> **What the task asks**
Output the data below exactly, images excluded.

> **Given material**

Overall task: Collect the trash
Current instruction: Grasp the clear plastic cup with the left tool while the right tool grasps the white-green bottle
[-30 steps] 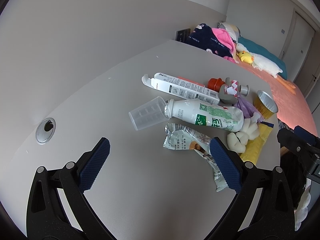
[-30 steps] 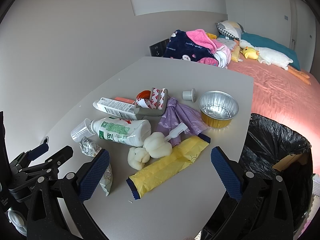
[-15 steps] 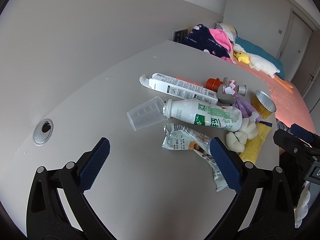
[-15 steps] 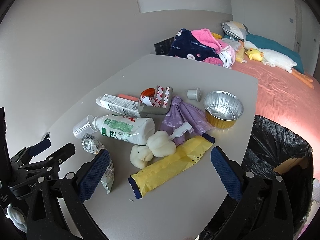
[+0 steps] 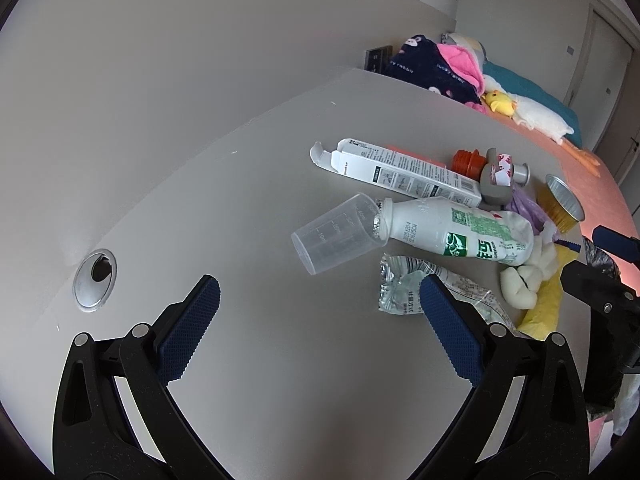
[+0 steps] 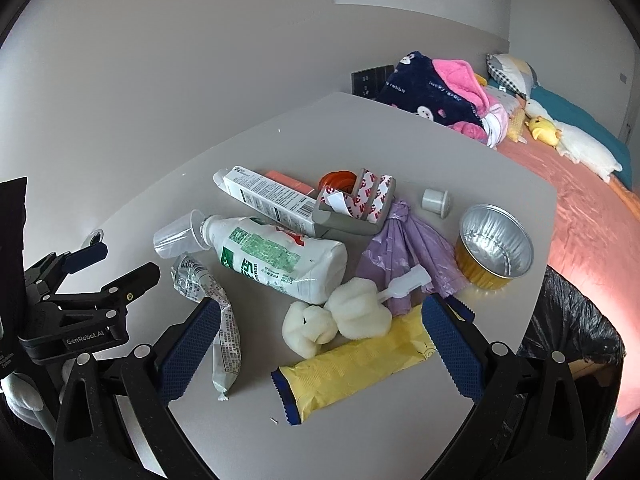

> **Problem solution**
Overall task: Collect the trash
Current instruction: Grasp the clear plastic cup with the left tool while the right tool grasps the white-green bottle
[-30 steps] 
[-30 steps] 
[-15 steps] 
[-15 steps] 
[+0 steps] 
[+0 steps] 

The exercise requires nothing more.